Posted: Tue Oct 14, 2008 7:29 am
by Aldur18
Hey guys,
I'm new here so please move this post to a more correct location if I have posted in the wrong area.
I couldn't see a more suitable area, but I am tired so I may have overlooked something.

Anyway my problem is, I have a friends system for my basic social networking site and I'm having trouble with a couple of things.

1. When a user requests to be friends with another, that user should not be able to request again - this doesn't happen.
The message 'You are already friends with this user' appears, or sometimes it sends a second request. (Code attached below)

2. When two users become friends they should not be able to request to be friends either, again this doesn't happen.

This really has me stumped and I don't want to add more to the friend feature until I have this straightened out.

Any help would be greatly appreciated!

Thankyou in advance,

Aldur.

Code: Select all

 
$email=($_SESSION['email']);
$email2=($_SESSION['email2']);
 
$get = mysql_query( "SELECT * FROM `friend_requests` WHERE `by` = '$email' ");
$getarray = mysql_fetch_array($get);
$by = $getarray[by];
$by2 = $getarray[email];
 
$get2 = mysql_query( "SELECT * FROM `friends` WHERE `friendemail` = '$by' ");
$get2array = mysql_fetch_array($get2);
$e1=$get2array[email];
$e2=$get2array[friendemail];
 
$get3 = mysql_query( "SELECT * FROM `users` WHERE `email` = '$by' ");
$get3array = mysql_fetch_array($get3);
$name=$get3array[name];
$surname=$get3array[surname];
 
 
if ($email2==$email){
echo "You can't add yourself!";
exit;
}
if($email2 == $e1 or $email == $e2){
echo "You are already friends with this user!<br />";
exit;
}
if($email == $by or $email2 == $by2){
echo "You have already requested to be this user's friend!<br />";
exit;
}
else{
if ($_SESSION['email2']){
$email = htmlspecialchars($_SESSION['email2']);
$by = $_SESSION['email'];
$query = mysql_query("INSERT INTO `friend_requests` ( `email` , `by` ) VALUES ( '$email' , '$by' )");
echo ( "$name $surname has been sent a request you must now wait for it to be accepted" );
} else {
echo ( "No request was made" );
}
}
unset($_SESSION['email2']);
 

Re: Help with friends system.

Posted: Tue Oct 14, 2008 11:08 am
by aceconcepts
Sounds like you need a seperate in order to keep track of who's friends with who.

For example you could create called "tblWhoIsFriends", create a few fields i.e. intFriendId1, intFriendId2, dateFriends, timeFriends etc...

Very crude indeed but may be of some help :D

Re: Help with friends system.

Posted: Tue Oct 14, 2008 11:21 pm
by Aldur18
The tables I have now are fine and seems to work fine, I think it's just the way i'm writing it in php that's the problem.

I need it to check the table 'friend_requests' to see if the user has already sent a request to the other user and I also need it to check the table 'friends' to see if they are already friends.

I have made a bit of progress on it but I am at school so I can't post my updated script.

Thanks again guys!

Aldur.

Re: Help with friends system.

Posted: Wed Oct 15, 2008 5:56 am
by aceconcepts
Can you post or table structure?

Re: Help with friends system.

Posted: Wed Oct 15, 2008 8:39 am
by Stryks
Maybe I don't get the complexities involved here, but do you really need two tables to manage friendships?

Why not treat the friends list as ... say ... a personal contact list, as opposed to a table link.
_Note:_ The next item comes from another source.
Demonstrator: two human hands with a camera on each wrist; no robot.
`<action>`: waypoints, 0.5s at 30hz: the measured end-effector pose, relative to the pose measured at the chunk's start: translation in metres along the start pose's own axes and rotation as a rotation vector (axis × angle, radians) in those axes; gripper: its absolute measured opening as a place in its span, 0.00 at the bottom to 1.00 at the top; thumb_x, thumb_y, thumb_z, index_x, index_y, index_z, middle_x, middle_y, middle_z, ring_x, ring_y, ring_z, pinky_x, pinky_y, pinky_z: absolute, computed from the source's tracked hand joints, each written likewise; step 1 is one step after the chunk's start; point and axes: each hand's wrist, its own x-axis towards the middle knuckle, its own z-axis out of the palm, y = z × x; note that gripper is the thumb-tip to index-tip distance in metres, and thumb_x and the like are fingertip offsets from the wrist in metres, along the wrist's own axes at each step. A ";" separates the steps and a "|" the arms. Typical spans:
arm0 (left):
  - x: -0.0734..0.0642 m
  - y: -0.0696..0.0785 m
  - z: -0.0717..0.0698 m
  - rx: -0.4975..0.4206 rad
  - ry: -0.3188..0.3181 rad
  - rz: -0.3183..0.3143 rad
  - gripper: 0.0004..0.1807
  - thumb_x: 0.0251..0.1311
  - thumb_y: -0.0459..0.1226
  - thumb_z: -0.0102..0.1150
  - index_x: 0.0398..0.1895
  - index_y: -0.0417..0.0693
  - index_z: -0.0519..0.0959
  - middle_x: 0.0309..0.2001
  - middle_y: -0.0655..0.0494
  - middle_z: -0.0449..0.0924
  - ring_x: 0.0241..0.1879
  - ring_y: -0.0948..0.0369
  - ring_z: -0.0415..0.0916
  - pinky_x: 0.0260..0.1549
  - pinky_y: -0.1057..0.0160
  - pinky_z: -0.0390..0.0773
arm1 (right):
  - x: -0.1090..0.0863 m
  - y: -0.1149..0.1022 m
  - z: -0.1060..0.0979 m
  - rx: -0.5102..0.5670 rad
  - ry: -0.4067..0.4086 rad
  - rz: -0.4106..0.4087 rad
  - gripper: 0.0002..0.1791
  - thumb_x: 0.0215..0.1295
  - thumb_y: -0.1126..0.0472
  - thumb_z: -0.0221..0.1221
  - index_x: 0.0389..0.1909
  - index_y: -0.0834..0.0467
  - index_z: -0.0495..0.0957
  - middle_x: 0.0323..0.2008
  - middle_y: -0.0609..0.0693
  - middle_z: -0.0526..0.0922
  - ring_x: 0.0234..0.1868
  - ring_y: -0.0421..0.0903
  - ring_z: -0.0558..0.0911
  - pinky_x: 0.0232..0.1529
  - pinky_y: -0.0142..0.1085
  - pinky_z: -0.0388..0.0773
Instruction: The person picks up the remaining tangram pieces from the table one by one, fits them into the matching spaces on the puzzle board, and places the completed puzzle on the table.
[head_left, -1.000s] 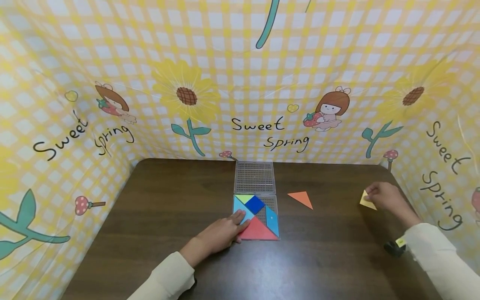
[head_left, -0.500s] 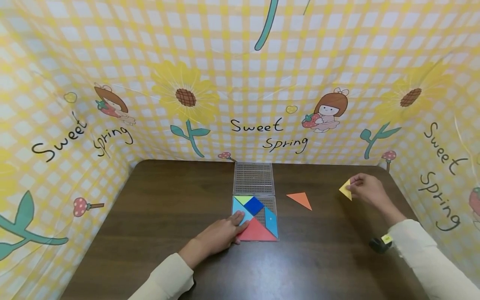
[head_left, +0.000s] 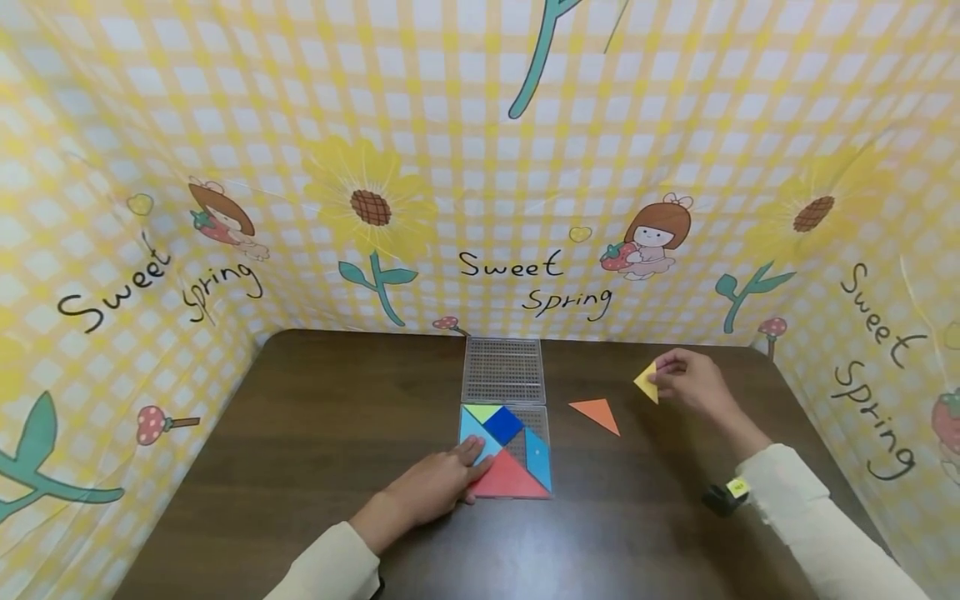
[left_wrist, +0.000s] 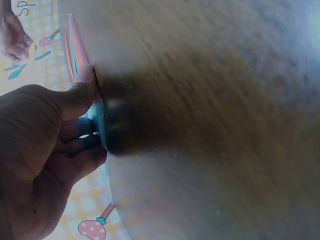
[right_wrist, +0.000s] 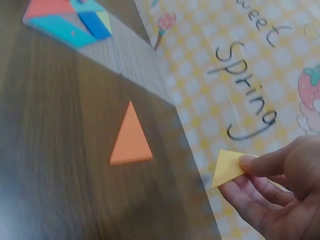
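My right hand (head_left: 693,385) pinches a yellow triangle tangram piece (right_wrist: 229,165) between thumb and fingers, raised above the table to the right of an orange triangle (head_left: 597,413) lying flat. At the near left corner of a clear plastic tangram case (head_left: 504,371), my left hand (head_left: 431,487) holds the edge, fingers over a light blue triangle (head_left: 471,425) and beside a red triangle (head_left: 513,481). Also in the case lie a green triangle (head_left: 482,411), a dark blue square (head_left: 505,426) and a blue parallelogram (head_left: 537,462). A gap shows between square, parallelogram and red triangle.
The dark wooden table (head_left: 345,400) runs back to a yellow checked cloth (head_left: 420,167), which also hangs at both sides. Hinged open, the case's other half lies flat toward the back edge. A black device with a yellow tag (head_left: 726,497) hangs at the right wrist.
My right hand has carried the yellow triangle leftward from the right side of the table, closer to the orange triangle. My left hand stays on the case. The view has tilted slightly up.
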 end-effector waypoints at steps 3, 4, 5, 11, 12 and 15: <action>-0.001 0.000 0.000 0.003 0.007 0.005 0.29 0.71 0.41 0.62 0.73 0.43 0.71 0.74 0.36 0.67 0.73 0.43 0.67 0.57 0.54 0.82 | 0.003 -0.006 0.011 0.049 -0.024 0.010 0.16 0.68 0.68 0.65 0.52 0.72 0.75 0.40 0.57 0.83 0.37 0.40 0.84 0.43 0.43 0.88; -0.001 0.000 -0.001 0.002 0.011 0.003 0.29 0.71 0.41 0.62 0.73 0.43 0.71 0.74 0.36 0.67 0.73 0.43 0.67 0.57 0.54 0.82 | 0.004 -0.008 0.014 0.064 -0.030 0.013 0.16 0.68 0.68 0.65 0.52 0.72 0.75 0.40 0.57 0.83 0.37 0.41 0.83 0.44 0.44 0.88; -0.001 0.000 -0.001 0.003 0.012 0.000 0.29 0.71 0.41 0.62 0.73 0.43 0.72 0.74 0.36 0.67 0.73 0.43 0.67 0.57 0.54 0.83 | 0.005 -0.010 0.018 0.075 -0.036 0.014 0.16 0.68 0.69 0.65 0.52 0.72 0.75 0.40 0.56 0.82 0.37 0.41 0.83 0.44 0.43 0.88; 0.001 -0.001 -0.002 -0.005 -0.005 -0.015 0.29 0.72 0.43 0.61 0.73 0.44 0.71 0.74 0.37 0.66 0.74 0.44 0.66 0.59 0.52 0.82 | 0.007 -0.023 0.037 0.115 -0.058 0.012 0.15 0.67 0.71 0.64 0.52 0.72 0.75 0.41 0.58 0.81 0.39 0.44 0.84 0.42 0.40 0.89; 0.001 -0.001 -0.002 -0.007 -0.010 -0.015 0.29 0.72 0.43 0.60 0.73 0.44 0.71 0.74 0.37 0.66 0.74 0.44 0.66 0.59 0.52 0.81 | 0.007 -0.025 0.040 0.119 -0.062 0.013 0.15 0.67 0.71 0.65 0.51 0.72 0.75 0.41 0.59 0.82 0.39 0.44 0.84 0.41 0.40 0.89; 0.002 0.000 -0.001 -0.015 -0.019 -0.013 0.30 0.72 0.43 0.61 0.73 0.44 0.71 0.74 0.37 0.66 0.74 0.44 0.66 0.60 0.52 0.81 | 0.008 -0.027 0.048 0.118 -0.076 0.021 0.15 0.66 0.71 0.66 0.51 0.71 0.77 0.40 0.59 0.83 0.38 0.44 0.85 0.41 0.42 0.89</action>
Each row of the table belongs to the user, regardless of whether or not the other person has accepted, but set a status to determine the behavior of that contact.

So like ... ID, owner, contact, status

So, assuming that you are using emails to link them (I would use autonumber ID's), Jim sends a request to fred, you add:
jim@host.com, fred@host.com, 1

When fred logs in, you could check for friend requests with ...

Code: Select all

SELECT ID, owner FROM friends WHERE contact = 'fred@host.com' AND status=1;
He sees that the request is from the owner - jim@host.com.

If he says no ...

Code: Select all

DELETE FROM friends WHERE ID = ID(from previous query);
(or maybe you'd want to introduce a third status for rejected. This could be used to trigger a message to the requester letting them know before triggering a delete.
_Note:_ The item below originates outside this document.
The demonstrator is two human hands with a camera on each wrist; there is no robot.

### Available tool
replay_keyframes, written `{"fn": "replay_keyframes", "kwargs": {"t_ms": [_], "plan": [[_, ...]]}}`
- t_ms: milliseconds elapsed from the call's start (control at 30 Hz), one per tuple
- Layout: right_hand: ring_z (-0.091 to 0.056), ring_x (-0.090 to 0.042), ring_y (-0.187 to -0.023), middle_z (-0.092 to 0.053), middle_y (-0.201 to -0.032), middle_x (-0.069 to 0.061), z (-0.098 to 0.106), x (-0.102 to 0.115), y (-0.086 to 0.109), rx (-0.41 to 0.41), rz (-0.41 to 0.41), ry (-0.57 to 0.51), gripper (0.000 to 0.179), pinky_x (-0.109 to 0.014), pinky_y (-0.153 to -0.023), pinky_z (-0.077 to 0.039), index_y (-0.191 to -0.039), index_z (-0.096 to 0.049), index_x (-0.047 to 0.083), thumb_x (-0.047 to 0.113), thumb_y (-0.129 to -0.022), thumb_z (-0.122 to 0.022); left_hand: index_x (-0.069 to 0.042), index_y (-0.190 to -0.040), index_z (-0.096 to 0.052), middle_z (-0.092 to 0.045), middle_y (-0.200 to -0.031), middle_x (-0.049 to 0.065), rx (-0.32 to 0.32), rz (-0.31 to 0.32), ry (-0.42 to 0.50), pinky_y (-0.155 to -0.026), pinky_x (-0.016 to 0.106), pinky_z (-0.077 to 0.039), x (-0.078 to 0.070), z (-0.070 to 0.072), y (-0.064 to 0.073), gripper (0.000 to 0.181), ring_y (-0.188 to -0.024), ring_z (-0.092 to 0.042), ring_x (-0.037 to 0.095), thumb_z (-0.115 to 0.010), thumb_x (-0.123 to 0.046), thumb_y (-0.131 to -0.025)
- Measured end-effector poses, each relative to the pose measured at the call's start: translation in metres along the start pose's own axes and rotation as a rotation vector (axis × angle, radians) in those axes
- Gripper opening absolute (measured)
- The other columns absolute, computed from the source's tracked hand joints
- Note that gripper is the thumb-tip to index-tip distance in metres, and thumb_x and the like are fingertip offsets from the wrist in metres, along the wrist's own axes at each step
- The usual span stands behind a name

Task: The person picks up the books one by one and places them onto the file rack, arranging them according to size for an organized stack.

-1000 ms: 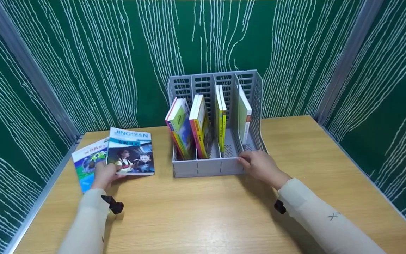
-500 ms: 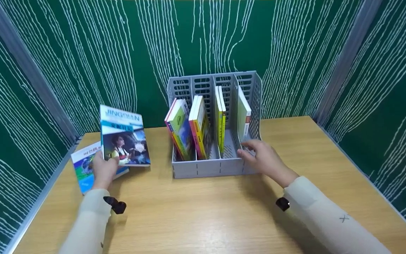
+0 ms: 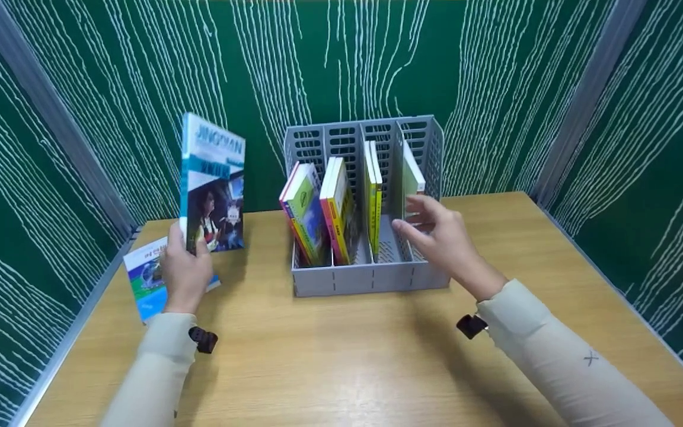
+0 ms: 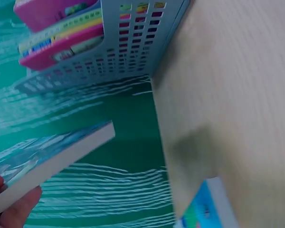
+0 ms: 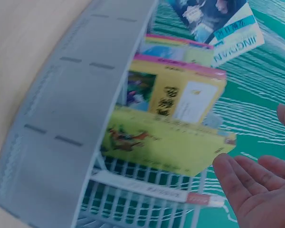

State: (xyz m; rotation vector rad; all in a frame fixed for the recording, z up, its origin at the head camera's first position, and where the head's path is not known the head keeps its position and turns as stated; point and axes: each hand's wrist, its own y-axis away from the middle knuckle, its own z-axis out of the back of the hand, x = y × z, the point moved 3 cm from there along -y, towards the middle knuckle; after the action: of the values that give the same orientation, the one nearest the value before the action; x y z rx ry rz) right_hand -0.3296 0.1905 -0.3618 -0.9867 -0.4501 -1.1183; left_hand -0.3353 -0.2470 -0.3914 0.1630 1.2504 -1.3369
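In the head view my left hand grips a book with "JINGDIAN" on its blue-white cover, raised off the table with its top edge up. In the left wrist view fingers and thumb pinch that book at its edge. My right hand holds nothing; its fingers are spread before the right-hand compartment of a grey file rack. There a thin white-edged book stands, partly hidden by the fingers. The right wrist view shows the palm close to a yellow book.
Another blue-green book lies on the wooden table, partly behind the left hand. Colourful books, pink-and-yellow books and yellow books stand in the other compartments. Green walls with white lines enclose the table.
My left hand has lifted the JINGDIAN book off the other book and turned it upright. My right hand has let go of the rack's front edge and risen.
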Motion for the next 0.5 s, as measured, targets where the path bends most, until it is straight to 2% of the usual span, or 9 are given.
{"fn": "replay_keyframes", "kwargs": {"t_ms": [67, 300, 400, 500], "plan": [[-0.076, -0.038, -0.119, -0.073, -0.137, -0.021, 0.000, 0.006, 0.000, 0.000, -0.010, -0.022, 0.053, -0.053, -0.104, -0.062, -0.152, -0.058, 0.004, 0.021, -0.105, -0.075, 0.005, -0.141, -0.056, -0.071, -0.134, 0.029, -0.028, -0.087, -0.025, -0.105, 0.063, -0.059, -0.009, -0.001, 0.002, 0.034, -0.121, -0.072, 0.048, -0.060, -0.002, -0.108], [-0.073, -0.035, -0.127, -0.069, -0.145, -0.018, -0.001, 0.022, 0.002, 0.018, -0.055, -0.137, 0.058, -0.049, -0.108, -0.060, -0.155, -0.054, 0.005, 0.020, -0.104, -0.076, 0.005, -0.139, -0.057, -0.074, -0.131, 0.029, -0.100, -0.430, -0.081, -0.097, 0.061, -0.062, -0.042, -0.005, 0.012, 0.036, -0.120, -0.074, 0.048, -0.065, 0.005, -0.103], [-0.073, -0.034, -0.128, -0.068, -0.146, -0.018, -0.002, 0.028, 0.003, 0.028, -0.063, -0.186, 0.060, -0.044, -0.108, -0.060, -0.157, -0.052, 0.005, 0.020, -0.104, -0.076, 0.004, -0.136, -0.059, -0.077, -0.122, 0.028, -0.128, -0.575, -0.093, -0.086, 0.058, -0.066, -0.054, -0.008, 0.016, 0.039, -0.108, -0.079, 0.048, -0.069, 0.009, -0.099], [-0.072, -0.035, -0.129, -0.067, -0.148, -0.019, -0.004, 0.033, 0.005, 0.041, -0.063, -0.250, 0.062, -0.035, -0.106, -0.061, -0.158, -0.049, 0.004, 0.017, -0.104, -0.076, 0.004, -0.135, -0.060, -0.079, -0.111, 0.027, -0.155, -0.708, -0.116, -0.070, 0.051, -0.067, -0.064, -0.011, 0.020, 0.043, -0.084, -0.080, 0.042, -0.069, 0.014, -0.094]]}}
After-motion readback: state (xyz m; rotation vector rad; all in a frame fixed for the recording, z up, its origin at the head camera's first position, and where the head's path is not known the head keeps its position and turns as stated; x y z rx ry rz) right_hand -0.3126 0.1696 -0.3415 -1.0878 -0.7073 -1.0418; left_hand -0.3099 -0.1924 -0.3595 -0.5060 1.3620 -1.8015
If he says yes you add another row to friends: fred@host.com, jim@host.com, 0 ... and then you update the status on jims row to 0.

Sure the friendship now has two rows to define the friendship ... but that really doesn't matter too much.

Anyhow ... you'd pull a users friend list with ...

Code: Select all

SELECT ID, owner, status FROM friends WHERE owner='user@host.com' ORDER BY status;
When you output the list, friends with a status of 0 do whatever you want .. show online status, message links, whatever. Contacts with status of 1, no detail and a message along the lines of 'friendship request pending'.

Then your problems are easily solved.

Has user already requested: SELECT ID, status FROM friends where owner='me@mine.com' AND contact='you@yours.com'; Record found? Status 0 - you are already friends with this person. Status 1 - You have a pending request. Not found - we might be good to go, one test left.

Has the user got a request with me: SELECT ID FROM friends where contact='me@mine.com' AND owner='you@yours.com'; Record found, request is pending. No record, you're all clear to add.

You could easily merge the two and manipulate the results to find out what is going on. Either way, no results means the request is right to add.

Anyhow ... This is probably just late night waffle, but maybe there is something here you can use. Failing that, post your table structure and we'll see.

Cheers

Re: Help with friends system.

Posted: Thu Oct 16, 2008 4:03 am
by Aldur18
Hey thanks for the replies!

@ Strykes:

You have solved my problems. Thanks for the detailed response, it gave me an idea which I implemented and is now working!

You truly are my hero!

Thanks for your input.

Aldur.